Work to complete:
The answer should match the entries that follow exactly, except that no image appears in it.

(Source records)
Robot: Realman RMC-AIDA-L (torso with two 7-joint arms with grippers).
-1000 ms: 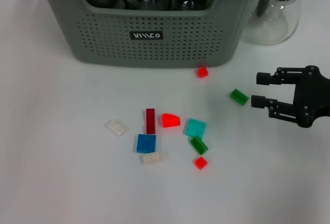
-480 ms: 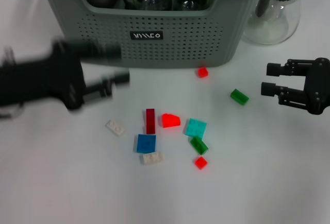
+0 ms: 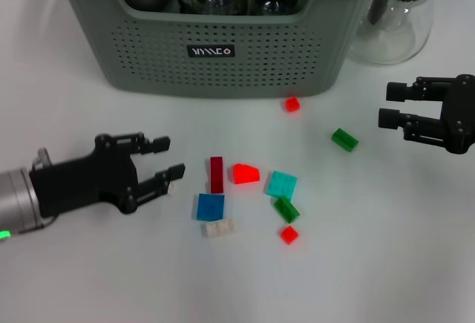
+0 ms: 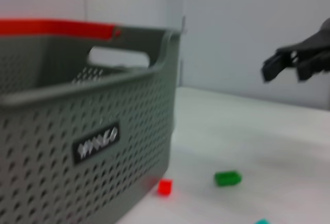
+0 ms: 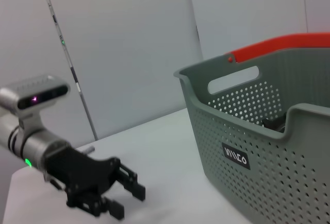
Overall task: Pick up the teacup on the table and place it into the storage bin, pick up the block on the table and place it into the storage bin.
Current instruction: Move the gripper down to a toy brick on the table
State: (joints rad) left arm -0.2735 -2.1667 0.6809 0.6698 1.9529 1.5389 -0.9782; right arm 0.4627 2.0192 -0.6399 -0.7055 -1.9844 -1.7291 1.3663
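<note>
The left pincer (image 3: 165, 158) is hovering low over the surface (image 3: 89, 278) with its fingers spread and nothing between them, its tips just beside the white block (image 3: 172, 185). To do this step well, I would say it should be centring its jaws across that block's short sides and settling fully down before squeezing, since the dark red block (image 3: 216, 174) is lying close by and could get nudged. The right pincer (image 3: 391, 105) is waiting released off to the right, near the green block (image 3: 344, 139). The storage bin (image 3: 223, 56) is standing at the back, with teaware already inside. I am counting ten loose blocks: four red, two green, two white, one blue, one teal.
</note>
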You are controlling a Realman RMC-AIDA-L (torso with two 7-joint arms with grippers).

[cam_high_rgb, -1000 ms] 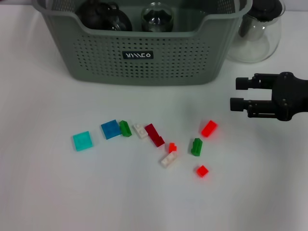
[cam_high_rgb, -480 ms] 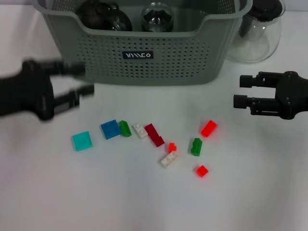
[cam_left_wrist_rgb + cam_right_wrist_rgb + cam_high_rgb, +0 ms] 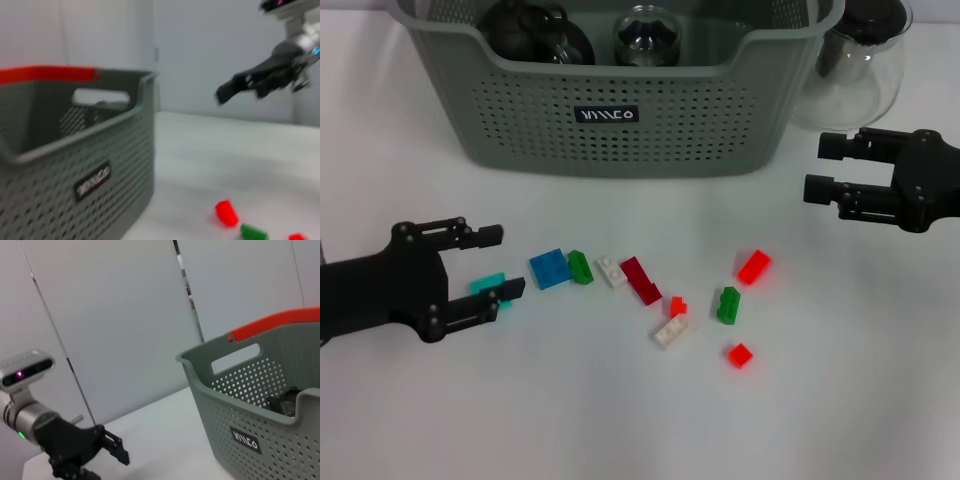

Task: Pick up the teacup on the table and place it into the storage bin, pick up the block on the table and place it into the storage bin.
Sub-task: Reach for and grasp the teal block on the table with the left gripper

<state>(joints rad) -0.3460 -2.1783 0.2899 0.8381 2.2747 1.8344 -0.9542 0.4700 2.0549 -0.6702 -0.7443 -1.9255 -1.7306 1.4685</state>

Result for this task:
Robot: Realman RMC-AIDA-L (torso with two 7-joint arms with grippers).
-1000 ms: 
-480 ms: 
+0 ms: 
+0 ms: 
+0 ms: 
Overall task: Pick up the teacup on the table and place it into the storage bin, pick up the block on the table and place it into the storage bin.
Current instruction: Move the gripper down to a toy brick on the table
State: (joints rad) left arm -0.2735 -2.1667 0.6809 0.6698 1.9529 1.5389 -0.9782; right arm 0.4627 2.0192 -0.6399 -0.7055 -1.9844 -1.7291 1.3663
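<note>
The left pincer (image 3: 165, 158) is hovering low over the surface (image 3: 89, 278) with its fingers spread and nothing between them, its tips just beside the white block (image 3: 172, 185). To do this step well, I would say it should be centring its jaws across that block's short sides and settling fully down before squeezing, since the dark red block (image 3: 216, 174) is lying close by and could get nudged. The right pincer (image 3: 391, 105) is waiting released off to the right, near the green block (image 3: 344, 139). The storage bin (image 3: 223, 56) is standing at the back, with teaware already inside. I am counting ten loose blocks: four red, two green, two white, one blue, one teal.
</note>
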You are controlling a Realman RMC-AIDA-L (torso with two 7-joint arms with grippers).

[cam_high_rgb, -1000 ms] 
[cam_high_rgb, -480 ms] 
[cam_left_wrist_rgb + cam_right_wrist_rgb + cam_high_rgb, +0 ms] 

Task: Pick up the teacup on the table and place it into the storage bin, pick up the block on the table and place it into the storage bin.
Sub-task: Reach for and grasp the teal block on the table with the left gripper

<state>(joints rad) -0.3460 -2.1783 0.2899 0.8381 2.2747 1.8344 -0.9542 0.4700 2.0549 -0.6702 -0.7443 -1.9255 -1.7306 1.4685</state>

Nothing further is needed to complete this exercise.